It's fine, I guess.
Florence Pugh seemed to be having fun as Yelena, although getting to play the irritating younger sister seems like a more rewarding role than big sister. The, 'This is a much less cool way to die,' line made me chuckle. The fight they had in the Budapest apartment reminded me a little of watching my friends and their siblings fight, albeit at a much higher level of skill. But the point where they're choking each other with the curtain made me think of two kids where one has the other in a headlock, but their hair's getting pulled or the eye poked or something.
The whole weird family dynamic thing was, I don't know. David Harbour plays Red Guardian as your typical American sitcom dad. A big clumsy well-meaning putz. Who is also a true believer Soviet super-soldier. That kind of humor is pretty typical for Marvel movies, but it felt out of place in what, at times, felt like it was trying to be a spy movie. Everyone else is being so serious, even Pugh, who is playing excited, not silly.
If there'd been more of them as an undercover family, I think it would have worked there. Him trying to maintain cover and being really unnatural about it. Like Steve Rogers struggling with being inconspicuous in Winter Soldier, a comparison the Guardian would apparently appreciate. By the time the family is together, they're moving into the climax and there's only time for fight scenes and speeches.
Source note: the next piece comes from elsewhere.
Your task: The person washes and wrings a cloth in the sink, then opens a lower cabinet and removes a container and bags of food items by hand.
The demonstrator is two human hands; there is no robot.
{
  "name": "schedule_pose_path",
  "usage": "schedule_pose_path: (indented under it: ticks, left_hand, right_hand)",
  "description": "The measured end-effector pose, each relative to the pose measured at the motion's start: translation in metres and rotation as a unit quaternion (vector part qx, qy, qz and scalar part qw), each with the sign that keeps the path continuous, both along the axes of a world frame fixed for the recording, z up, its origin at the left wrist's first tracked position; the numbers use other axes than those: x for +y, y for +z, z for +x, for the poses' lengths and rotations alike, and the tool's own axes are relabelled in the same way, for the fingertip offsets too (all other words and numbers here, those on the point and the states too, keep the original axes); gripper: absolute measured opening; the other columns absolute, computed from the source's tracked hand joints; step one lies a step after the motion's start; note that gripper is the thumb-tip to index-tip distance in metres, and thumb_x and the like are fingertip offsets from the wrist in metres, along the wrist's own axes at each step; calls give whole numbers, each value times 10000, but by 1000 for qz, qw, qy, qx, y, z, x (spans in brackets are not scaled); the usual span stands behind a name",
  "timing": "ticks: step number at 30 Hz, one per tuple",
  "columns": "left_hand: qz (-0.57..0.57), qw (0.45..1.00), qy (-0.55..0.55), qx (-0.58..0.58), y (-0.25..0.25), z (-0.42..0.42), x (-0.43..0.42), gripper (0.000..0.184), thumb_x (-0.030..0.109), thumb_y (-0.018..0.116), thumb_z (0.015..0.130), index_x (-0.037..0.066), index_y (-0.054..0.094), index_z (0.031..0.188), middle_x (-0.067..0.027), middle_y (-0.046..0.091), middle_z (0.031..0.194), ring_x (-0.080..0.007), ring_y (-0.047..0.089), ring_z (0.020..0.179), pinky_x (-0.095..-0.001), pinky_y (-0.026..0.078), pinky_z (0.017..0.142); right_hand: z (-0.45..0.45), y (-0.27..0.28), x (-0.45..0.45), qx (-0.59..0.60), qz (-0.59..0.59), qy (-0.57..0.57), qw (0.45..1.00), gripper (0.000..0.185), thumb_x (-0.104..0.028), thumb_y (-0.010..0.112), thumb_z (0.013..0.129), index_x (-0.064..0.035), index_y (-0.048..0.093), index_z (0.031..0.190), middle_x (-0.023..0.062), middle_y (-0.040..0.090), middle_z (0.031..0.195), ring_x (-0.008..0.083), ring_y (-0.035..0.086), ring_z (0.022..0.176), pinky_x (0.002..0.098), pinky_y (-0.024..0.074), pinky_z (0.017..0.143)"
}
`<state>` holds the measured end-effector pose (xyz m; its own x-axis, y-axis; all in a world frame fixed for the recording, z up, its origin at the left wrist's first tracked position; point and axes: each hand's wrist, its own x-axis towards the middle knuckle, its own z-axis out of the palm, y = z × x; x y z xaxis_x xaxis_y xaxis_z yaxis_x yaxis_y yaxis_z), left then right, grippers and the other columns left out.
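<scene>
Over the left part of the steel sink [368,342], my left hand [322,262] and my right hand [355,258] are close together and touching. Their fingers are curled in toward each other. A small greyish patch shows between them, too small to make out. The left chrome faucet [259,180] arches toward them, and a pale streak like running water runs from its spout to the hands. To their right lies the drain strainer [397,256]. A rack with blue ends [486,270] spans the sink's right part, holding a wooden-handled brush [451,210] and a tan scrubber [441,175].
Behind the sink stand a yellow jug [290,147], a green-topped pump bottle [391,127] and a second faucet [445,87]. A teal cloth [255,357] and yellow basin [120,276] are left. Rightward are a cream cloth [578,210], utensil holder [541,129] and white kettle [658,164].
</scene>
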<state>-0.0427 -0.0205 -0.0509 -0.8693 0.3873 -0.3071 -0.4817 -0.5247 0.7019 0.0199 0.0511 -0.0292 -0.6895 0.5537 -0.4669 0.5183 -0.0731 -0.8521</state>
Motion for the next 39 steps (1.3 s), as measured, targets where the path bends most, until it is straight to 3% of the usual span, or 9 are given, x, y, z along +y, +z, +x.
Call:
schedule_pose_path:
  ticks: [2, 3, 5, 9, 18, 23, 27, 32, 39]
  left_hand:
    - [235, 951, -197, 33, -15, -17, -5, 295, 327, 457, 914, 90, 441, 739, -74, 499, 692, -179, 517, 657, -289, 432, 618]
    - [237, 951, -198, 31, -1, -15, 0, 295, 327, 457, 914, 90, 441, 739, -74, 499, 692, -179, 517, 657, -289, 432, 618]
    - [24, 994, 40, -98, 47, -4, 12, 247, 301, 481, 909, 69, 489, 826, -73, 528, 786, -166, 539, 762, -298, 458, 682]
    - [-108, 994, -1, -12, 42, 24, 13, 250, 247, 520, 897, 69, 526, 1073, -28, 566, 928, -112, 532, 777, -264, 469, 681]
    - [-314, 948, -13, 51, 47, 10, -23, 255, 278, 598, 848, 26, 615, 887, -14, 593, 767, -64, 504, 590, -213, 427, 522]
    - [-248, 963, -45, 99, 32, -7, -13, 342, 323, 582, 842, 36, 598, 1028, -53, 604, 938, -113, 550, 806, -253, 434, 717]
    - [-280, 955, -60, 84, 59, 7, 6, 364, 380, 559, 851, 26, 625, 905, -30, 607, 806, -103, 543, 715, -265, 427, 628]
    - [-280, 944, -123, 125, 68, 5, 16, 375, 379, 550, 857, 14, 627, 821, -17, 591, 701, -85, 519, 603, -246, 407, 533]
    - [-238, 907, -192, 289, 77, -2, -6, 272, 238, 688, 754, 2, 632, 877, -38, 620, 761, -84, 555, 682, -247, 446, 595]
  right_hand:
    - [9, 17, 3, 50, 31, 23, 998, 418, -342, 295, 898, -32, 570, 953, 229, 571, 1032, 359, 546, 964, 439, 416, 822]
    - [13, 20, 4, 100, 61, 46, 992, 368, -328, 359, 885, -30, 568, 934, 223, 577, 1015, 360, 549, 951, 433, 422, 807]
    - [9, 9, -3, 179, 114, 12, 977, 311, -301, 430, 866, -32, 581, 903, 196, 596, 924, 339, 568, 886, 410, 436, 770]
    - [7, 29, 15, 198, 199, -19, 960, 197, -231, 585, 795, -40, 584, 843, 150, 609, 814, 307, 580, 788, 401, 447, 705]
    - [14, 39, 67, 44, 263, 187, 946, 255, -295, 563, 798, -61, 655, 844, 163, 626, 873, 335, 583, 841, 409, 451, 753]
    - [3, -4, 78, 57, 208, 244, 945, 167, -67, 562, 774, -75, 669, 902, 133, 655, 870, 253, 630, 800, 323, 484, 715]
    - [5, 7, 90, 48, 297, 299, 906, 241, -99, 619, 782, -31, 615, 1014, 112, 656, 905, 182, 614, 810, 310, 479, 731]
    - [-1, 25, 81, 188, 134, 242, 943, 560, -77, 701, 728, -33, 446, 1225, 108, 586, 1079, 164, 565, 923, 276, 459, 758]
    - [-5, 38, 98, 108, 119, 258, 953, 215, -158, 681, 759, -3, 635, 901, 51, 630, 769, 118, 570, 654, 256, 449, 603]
Rachel Weisz' character felt like it fit the movie better. She's extremely competent and cool under fire, more than a little morally ambiguous at best with the mind control thing. But she'll also tell Natasha not to slouch at the dinner table. It's still sort of a sitcom mom, but a much more toned down version in comparison to what Harbour's doing. Maybe the movie is too dour without him. Or maybe, since he seems like a true believer in Communism, you also need him to recognize they got used, but their little family still mattered, too.
I think all three of Melina, Natasha, and Yelena weren't believers so much as they were pragmatists. They were put in situations where they had no choice to play ball, but none of them were under illusions about what they were doing or why. They knew they were just puppets. Maybe Melina with her work with the pigs didn't see it that way, but it seems just as likely she was fooling herself. Like Natasha had been doing when she went to work for SHIELD that it would be different.
When Dreykov was making his big speech about how the world is run from the shadows and blahblahblah, I expected Natasha to point out none of that would have meant a damn thing if the world is conquered by space aliens commanded by an Asgardian. For that matter, what good were all his little widows when Ultron was going to use Sokovia to cause a mass extinction event? But the guy's whole bit is control, so he probably just ignores that.
Taskmaster was definitely not what I was hoping for. Taskmaster being an example of the red in Natasha's ledger was fine. I'd have preferred a freelance killer, but the whole movie is Natasha trying to actually deal with her past rather than run from it, so it's fine. But I was hoping for someone a little more talkative, boastful about their skills, and instead we got a Terminator, basically.
I mean, at least Batroc got to talk a little smack to Steve Rogers.